### Task to carry out:
Beginning at the first line of the data, print each line exactly, stopping after the line that contains "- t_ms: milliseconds".

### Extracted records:
○ ○ ○

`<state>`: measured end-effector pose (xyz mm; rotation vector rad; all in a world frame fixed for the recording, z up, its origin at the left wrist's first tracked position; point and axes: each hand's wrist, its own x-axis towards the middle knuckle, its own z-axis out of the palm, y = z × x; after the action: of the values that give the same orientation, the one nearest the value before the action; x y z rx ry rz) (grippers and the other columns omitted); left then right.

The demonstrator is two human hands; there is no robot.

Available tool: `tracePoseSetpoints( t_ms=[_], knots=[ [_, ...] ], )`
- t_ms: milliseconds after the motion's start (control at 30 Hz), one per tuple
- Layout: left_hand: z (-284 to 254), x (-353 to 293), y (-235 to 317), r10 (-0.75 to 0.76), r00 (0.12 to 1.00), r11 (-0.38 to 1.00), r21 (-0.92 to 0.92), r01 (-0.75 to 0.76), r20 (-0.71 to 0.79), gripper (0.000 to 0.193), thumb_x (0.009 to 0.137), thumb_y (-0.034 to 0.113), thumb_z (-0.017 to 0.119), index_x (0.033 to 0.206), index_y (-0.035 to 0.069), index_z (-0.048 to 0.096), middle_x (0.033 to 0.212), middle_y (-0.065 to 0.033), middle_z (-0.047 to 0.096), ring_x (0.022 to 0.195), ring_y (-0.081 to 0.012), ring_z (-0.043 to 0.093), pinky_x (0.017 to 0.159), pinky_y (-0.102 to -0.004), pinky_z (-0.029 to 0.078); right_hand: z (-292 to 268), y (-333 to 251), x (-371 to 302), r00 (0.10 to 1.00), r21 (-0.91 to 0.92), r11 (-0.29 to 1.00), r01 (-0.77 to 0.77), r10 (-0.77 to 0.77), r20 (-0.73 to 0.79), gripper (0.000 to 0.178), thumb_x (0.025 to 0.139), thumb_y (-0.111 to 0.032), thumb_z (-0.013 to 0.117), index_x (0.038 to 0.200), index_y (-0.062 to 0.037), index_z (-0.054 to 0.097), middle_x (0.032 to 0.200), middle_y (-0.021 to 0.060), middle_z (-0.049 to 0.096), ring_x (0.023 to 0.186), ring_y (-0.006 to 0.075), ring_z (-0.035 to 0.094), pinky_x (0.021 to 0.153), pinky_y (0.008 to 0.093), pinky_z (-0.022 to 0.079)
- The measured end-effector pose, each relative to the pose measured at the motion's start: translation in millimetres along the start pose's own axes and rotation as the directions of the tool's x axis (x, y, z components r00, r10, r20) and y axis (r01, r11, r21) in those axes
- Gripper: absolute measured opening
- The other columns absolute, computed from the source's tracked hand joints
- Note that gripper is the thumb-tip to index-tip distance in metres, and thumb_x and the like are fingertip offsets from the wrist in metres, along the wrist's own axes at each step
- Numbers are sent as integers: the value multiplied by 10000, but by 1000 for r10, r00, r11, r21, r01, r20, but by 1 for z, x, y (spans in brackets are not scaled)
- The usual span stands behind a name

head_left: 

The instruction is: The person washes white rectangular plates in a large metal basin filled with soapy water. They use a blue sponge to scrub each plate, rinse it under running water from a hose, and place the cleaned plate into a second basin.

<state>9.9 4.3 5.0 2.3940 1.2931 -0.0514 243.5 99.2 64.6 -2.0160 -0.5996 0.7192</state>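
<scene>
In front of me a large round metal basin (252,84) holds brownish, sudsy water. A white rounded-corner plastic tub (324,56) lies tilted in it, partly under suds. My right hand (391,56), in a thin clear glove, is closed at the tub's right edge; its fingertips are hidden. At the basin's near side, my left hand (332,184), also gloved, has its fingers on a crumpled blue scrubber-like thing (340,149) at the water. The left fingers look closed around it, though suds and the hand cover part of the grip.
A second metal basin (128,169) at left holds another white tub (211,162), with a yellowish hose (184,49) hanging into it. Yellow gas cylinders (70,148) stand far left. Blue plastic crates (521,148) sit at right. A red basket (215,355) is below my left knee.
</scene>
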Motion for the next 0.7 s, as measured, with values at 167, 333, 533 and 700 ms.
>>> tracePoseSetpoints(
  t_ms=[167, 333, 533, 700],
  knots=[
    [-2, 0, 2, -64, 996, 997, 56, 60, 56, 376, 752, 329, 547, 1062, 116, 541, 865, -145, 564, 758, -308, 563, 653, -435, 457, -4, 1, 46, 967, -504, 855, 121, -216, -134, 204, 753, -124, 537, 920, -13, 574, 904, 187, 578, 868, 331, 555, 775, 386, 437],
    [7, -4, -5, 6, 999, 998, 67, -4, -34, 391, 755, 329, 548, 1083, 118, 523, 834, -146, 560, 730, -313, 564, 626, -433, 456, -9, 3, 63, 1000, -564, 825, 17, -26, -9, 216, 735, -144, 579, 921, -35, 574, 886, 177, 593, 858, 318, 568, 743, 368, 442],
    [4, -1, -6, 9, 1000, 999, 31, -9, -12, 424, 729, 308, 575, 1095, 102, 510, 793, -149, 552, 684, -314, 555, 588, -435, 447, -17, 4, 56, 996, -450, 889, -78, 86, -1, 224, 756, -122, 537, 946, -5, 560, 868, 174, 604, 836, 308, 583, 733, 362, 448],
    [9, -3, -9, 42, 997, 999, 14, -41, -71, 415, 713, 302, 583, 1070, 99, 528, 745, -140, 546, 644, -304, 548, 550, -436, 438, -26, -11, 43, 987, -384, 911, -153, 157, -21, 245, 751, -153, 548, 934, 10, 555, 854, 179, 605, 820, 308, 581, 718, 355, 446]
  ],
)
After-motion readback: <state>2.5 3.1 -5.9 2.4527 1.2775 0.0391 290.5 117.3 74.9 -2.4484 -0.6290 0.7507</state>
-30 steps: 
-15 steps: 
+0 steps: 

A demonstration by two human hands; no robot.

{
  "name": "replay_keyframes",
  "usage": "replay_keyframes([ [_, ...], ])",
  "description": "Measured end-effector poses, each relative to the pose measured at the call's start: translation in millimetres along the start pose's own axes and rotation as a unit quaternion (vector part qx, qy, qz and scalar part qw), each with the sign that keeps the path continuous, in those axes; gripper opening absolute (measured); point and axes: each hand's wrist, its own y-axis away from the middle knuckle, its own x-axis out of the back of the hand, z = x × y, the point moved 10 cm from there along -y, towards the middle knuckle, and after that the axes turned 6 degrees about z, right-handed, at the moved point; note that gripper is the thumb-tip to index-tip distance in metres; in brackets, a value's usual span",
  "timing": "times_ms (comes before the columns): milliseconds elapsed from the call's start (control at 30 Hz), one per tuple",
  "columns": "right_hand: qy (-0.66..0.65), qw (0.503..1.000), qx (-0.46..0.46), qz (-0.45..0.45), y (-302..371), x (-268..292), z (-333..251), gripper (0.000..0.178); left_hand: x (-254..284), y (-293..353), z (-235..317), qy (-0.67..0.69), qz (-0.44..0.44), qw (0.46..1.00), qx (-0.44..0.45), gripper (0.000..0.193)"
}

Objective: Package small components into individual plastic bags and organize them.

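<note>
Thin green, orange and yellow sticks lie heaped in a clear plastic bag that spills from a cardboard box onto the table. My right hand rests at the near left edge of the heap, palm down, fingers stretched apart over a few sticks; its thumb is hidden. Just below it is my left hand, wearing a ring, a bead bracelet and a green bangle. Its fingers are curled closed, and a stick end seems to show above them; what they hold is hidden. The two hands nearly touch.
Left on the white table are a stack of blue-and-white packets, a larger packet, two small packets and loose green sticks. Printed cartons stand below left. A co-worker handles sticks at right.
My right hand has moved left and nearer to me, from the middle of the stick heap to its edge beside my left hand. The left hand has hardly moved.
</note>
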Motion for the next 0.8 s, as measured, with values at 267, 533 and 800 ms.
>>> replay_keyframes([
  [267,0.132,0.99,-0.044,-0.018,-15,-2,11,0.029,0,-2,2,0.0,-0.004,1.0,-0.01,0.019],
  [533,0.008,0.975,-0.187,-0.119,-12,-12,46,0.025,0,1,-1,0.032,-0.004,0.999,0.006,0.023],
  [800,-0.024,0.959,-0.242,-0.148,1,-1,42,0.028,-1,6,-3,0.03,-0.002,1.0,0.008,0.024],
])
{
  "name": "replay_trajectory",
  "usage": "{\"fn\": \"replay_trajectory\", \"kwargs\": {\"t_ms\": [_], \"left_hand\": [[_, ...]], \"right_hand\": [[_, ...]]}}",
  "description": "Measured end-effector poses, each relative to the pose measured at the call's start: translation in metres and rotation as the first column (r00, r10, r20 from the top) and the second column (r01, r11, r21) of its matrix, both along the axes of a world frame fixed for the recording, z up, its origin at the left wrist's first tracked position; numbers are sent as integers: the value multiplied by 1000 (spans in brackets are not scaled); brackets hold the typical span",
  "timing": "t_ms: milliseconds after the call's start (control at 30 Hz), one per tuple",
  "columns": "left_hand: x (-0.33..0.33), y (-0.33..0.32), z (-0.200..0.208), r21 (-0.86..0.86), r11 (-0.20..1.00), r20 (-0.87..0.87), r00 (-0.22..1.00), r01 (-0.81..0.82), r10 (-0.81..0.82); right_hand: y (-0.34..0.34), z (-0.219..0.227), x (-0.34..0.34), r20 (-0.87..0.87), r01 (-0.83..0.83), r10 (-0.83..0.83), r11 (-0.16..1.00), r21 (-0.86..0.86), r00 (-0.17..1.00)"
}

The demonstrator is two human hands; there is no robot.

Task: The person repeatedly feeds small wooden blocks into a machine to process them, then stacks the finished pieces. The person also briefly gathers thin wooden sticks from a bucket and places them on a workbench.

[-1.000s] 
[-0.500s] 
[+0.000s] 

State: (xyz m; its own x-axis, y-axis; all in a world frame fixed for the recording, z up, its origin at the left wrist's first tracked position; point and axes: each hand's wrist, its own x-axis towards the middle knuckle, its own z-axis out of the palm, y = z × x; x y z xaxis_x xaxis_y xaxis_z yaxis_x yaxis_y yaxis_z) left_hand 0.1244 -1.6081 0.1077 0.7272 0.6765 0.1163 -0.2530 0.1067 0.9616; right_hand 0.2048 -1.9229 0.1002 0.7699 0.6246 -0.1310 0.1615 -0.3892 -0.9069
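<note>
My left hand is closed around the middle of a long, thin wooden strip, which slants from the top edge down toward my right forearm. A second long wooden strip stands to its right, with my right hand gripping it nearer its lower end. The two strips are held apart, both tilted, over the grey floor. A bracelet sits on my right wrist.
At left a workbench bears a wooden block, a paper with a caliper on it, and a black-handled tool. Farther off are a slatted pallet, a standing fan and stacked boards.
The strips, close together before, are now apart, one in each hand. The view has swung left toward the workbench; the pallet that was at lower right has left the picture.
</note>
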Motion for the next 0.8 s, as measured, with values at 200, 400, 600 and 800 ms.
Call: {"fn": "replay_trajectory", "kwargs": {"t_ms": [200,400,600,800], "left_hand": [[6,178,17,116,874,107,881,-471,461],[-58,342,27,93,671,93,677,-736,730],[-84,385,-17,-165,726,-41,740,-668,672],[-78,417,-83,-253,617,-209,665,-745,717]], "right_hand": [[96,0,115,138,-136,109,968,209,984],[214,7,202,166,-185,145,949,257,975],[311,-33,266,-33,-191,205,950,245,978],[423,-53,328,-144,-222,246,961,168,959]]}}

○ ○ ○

### Exercise solution:
`<state>`: measured end-effector pose (xyz mm; rotation vector rad; all in a world frame fixed for the recording, z up, its origin at the left wrist's first tracked position; point and axes: each hand's wrist, its own x-axis towards the middle knuckle, its own z-axis out of the palm, y = z × x; after the action: of the values that give the same orientation, the one nearest the value before the action; x y z rx ry rz) (grippers and the other columns omitted); left then right.

The demonstrator is two human hands; there is no robot.

Available tool: `tracePoseSetpoints( t_ms=[_], knots=[ [_, ...] ], )`
- t_ms: milliseconds after the motion's start (control at 30 Hz), one per tuple

The output as shown is complete.